▸ **About this exercise**
Below are the records; restate word for word the lines from the first through the one containing "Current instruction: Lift", and only those.

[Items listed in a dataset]
= = = =

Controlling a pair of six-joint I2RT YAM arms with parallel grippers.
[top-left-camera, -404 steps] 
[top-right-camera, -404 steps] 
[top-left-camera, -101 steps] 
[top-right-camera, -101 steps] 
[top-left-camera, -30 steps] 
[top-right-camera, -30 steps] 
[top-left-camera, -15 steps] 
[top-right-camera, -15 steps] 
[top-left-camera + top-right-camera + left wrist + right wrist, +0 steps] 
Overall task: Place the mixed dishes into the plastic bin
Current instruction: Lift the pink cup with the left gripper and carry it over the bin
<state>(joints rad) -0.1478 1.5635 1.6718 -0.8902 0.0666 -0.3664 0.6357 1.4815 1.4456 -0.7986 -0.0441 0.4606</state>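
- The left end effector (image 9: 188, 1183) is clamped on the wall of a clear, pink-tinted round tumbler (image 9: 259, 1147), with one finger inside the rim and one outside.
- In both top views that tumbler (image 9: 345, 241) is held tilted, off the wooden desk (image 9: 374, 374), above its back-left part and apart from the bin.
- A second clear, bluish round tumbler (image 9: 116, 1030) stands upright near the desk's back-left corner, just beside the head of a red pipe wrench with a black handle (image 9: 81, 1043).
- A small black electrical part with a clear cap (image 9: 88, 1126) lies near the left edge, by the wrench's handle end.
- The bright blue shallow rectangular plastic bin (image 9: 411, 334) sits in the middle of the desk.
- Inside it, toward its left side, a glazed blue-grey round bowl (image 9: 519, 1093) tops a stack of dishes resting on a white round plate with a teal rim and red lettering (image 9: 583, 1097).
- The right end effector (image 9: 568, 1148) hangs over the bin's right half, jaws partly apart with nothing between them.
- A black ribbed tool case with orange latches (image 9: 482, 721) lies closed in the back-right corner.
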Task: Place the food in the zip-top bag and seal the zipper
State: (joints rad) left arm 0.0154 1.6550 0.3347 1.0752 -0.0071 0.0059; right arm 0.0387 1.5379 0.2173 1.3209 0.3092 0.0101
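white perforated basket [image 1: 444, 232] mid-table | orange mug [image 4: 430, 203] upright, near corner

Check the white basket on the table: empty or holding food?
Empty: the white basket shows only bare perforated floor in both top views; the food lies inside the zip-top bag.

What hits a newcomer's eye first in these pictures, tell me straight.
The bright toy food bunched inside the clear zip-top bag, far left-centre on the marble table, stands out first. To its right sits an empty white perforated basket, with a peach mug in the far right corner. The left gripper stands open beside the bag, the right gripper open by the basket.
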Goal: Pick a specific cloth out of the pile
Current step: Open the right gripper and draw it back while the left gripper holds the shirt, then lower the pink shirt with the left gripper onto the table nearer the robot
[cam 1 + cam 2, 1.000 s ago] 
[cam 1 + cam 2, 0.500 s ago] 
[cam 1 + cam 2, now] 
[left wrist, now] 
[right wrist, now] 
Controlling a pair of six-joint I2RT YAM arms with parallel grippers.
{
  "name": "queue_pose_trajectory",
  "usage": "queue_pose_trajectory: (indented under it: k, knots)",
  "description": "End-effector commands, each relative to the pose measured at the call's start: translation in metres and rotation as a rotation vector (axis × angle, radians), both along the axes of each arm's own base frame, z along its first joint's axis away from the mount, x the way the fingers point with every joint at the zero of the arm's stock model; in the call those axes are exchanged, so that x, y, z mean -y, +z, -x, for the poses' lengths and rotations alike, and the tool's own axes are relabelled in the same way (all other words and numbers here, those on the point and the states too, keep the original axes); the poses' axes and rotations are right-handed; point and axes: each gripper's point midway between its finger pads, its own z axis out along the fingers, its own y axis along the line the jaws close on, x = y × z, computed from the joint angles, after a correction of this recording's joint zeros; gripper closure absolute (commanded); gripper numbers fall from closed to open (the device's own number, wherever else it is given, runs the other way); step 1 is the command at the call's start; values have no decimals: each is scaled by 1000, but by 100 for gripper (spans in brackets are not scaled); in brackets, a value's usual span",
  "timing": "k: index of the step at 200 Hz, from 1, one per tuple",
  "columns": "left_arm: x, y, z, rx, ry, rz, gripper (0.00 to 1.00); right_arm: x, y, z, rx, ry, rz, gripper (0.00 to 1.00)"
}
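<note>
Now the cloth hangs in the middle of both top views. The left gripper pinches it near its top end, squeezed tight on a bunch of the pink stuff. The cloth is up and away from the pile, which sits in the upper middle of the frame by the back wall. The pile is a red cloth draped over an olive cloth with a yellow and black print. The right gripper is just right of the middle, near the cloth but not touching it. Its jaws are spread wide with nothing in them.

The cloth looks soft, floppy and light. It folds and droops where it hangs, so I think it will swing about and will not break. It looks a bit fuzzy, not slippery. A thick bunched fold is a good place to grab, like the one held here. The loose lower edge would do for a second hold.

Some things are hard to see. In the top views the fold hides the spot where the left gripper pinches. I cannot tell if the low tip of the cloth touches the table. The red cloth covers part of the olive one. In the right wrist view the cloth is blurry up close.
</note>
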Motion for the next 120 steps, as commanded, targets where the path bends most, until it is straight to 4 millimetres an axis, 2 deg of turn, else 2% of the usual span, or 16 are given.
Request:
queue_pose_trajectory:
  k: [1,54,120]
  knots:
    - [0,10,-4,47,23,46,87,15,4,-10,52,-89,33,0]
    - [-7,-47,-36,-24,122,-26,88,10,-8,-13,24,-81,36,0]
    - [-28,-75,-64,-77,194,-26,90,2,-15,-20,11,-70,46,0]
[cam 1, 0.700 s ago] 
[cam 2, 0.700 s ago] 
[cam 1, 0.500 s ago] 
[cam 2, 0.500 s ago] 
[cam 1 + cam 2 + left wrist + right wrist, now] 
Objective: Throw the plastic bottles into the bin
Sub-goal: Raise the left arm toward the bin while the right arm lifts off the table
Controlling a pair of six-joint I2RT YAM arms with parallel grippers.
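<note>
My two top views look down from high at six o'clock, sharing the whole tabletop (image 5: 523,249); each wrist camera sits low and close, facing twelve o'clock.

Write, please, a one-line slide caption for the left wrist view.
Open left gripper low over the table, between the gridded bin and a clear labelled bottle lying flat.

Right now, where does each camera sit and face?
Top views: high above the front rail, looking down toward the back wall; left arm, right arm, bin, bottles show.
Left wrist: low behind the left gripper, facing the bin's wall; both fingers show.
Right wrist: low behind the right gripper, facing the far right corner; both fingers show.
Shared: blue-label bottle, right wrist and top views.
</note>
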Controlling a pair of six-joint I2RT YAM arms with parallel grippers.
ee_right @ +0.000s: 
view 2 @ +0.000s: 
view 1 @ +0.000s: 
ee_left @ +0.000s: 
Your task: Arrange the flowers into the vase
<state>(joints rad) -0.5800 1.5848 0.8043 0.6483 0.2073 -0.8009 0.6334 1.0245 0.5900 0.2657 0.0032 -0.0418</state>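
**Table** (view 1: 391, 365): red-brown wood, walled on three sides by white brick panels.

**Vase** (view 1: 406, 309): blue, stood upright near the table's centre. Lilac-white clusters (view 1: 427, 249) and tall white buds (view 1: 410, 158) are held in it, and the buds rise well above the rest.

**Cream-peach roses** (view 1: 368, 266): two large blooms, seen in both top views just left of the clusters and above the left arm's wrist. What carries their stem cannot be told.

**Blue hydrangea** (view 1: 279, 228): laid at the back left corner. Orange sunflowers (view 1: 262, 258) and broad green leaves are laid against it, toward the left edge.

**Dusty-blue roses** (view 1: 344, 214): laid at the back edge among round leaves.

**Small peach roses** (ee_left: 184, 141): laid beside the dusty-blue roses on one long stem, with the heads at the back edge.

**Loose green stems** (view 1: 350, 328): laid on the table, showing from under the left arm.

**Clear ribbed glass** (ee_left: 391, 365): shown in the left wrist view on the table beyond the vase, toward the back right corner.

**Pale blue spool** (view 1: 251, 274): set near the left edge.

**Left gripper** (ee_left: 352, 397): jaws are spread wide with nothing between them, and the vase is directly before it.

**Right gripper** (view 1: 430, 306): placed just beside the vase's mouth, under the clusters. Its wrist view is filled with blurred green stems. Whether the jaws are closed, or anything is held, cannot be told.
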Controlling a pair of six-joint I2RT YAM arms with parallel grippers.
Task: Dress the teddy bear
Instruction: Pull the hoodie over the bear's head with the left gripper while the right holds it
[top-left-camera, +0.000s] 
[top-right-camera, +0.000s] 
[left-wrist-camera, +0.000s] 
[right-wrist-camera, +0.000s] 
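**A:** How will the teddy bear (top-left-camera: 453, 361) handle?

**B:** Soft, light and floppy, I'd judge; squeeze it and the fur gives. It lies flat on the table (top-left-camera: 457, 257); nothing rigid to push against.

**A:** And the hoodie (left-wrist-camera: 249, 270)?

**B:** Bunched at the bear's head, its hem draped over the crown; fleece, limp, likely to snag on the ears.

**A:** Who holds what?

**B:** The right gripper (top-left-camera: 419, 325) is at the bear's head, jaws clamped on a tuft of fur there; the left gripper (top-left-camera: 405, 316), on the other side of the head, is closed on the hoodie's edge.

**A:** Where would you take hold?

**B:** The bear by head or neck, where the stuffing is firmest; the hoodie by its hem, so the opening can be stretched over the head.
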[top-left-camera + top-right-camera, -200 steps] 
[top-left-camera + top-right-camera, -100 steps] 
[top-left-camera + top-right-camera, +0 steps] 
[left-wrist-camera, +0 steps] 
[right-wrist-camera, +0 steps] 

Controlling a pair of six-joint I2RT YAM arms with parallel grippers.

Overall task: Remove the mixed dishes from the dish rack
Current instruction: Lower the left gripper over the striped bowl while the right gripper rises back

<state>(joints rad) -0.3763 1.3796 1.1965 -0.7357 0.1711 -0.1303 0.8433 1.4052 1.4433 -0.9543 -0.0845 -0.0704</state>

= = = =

▸ **Exercise solution**
Controlling a pair of six-joint I2RT YAM arms with parallel grippers.
[top-left-camera, -404 steps] 
[top-right-camera, -404 steps] 
[top-left-camera, -101 steps] 
[top-right-camera, -101 steps] 
[top-left-camera, -30 steps] 
[top-right-camera, -30 steps] 
[top-left-camera, -15 steps] 
[top-right-camera, -15 steps] 
[top-left-camera + top-right-camera + left wrist + right wrist, +0 steps] 
Overall task: Place the mixed dishes into the plastic bin
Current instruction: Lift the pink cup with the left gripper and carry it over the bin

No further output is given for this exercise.